Is Newfoundland a Petrostate? Part Two

It is instructive to use gross domestic product (GDP) as a means of evaluating whether Newfoundland and Labrador (NL) has become a rentier state. Let us compare across countries with firmly established rentier economies and analyze what share of GDP oil development constitutes: Saudi Arabia and Oman with 55 and 42 per cent, Venezuela at roughly 30 per cent, and Russia with close to 20 per cent. In NL, oil production accounts for 37 per cent of GDP. One additional characteristic of rentier economies is the small proportion of the labour force involved in the rent-generating industry, which, in NL, accounts for 5.4 per cent of all jobs.

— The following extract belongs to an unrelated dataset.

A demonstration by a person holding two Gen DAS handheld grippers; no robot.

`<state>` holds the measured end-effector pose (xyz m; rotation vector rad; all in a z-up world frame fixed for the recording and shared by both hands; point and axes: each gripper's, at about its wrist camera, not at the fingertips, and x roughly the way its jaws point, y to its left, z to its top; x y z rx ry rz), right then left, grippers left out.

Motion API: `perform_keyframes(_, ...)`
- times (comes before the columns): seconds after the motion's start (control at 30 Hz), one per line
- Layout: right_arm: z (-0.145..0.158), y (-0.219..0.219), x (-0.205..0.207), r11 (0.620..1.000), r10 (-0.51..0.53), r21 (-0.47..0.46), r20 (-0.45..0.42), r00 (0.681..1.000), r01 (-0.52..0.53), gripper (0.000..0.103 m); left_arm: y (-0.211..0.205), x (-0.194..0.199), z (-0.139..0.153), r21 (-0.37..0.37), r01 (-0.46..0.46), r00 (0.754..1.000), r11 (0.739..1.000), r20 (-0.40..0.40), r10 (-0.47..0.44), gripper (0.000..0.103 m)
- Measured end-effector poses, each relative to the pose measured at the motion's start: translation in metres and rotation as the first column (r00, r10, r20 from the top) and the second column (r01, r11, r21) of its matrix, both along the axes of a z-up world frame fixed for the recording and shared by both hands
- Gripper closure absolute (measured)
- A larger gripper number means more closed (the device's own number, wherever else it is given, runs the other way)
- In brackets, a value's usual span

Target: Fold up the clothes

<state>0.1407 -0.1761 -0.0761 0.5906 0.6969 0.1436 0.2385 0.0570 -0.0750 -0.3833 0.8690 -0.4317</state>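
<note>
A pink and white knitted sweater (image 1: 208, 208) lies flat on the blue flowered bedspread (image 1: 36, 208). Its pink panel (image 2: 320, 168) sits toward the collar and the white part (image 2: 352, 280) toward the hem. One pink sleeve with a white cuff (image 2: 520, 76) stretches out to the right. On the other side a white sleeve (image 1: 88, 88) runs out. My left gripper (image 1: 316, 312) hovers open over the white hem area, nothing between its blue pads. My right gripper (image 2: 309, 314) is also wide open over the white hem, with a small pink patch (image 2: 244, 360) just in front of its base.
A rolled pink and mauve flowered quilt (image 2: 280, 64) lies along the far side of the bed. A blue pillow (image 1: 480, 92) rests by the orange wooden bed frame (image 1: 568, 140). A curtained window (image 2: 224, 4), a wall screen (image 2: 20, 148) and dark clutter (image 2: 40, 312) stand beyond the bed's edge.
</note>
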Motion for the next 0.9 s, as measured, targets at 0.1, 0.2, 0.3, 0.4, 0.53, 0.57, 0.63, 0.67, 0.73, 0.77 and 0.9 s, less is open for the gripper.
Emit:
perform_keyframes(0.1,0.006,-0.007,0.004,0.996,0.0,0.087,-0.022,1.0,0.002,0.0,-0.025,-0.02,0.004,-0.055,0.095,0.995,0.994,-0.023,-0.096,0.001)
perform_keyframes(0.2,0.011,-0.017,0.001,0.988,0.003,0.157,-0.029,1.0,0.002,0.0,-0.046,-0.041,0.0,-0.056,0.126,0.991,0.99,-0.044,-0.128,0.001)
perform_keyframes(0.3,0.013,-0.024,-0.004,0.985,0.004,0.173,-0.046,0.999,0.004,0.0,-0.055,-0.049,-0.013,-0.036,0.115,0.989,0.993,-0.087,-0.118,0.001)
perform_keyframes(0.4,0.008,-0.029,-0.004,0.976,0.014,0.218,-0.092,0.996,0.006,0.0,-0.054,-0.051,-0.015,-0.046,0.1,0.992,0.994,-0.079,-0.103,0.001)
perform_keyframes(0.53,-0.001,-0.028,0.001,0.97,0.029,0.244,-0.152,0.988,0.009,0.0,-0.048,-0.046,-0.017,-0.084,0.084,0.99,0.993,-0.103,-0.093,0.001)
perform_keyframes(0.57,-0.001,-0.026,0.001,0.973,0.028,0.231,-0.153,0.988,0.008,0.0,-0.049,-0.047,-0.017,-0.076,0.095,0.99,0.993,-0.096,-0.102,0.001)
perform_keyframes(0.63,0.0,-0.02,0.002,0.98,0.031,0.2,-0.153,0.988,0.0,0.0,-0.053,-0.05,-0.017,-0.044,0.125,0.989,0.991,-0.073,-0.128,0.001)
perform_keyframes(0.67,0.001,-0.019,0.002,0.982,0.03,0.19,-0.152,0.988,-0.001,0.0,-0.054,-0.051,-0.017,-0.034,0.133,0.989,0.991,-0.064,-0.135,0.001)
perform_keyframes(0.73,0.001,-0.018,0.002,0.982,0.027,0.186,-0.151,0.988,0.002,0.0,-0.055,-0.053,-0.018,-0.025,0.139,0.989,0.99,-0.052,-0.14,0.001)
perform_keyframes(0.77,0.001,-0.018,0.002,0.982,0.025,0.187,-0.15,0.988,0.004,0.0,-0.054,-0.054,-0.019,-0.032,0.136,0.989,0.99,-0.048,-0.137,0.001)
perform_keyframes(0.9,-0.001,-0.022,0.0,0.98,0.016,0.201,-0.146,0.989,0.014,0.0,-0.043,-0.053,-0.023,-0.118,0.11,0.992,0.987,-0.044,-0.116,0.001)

Revenue derived from a particular rent-generating industry is another metric that one might use to analyze whether rentierisme has afflicted a particular jurisdiction: rentier governments depend heavily on resource revenues to fund programs and institutions. Indeed, the rapid influx of revenue from the rent-generating industry often encourages governments to adopt generous policy platforms. In the four rentier economies listed above, oil royalties as a share of total government revenue is 93, 45, 45, and 52 per cent, respectively. In NL, the provincial government derives 37 per cent of its revenue from oil royalties, reflecting the provincial government’s dependence on natural resource royalties.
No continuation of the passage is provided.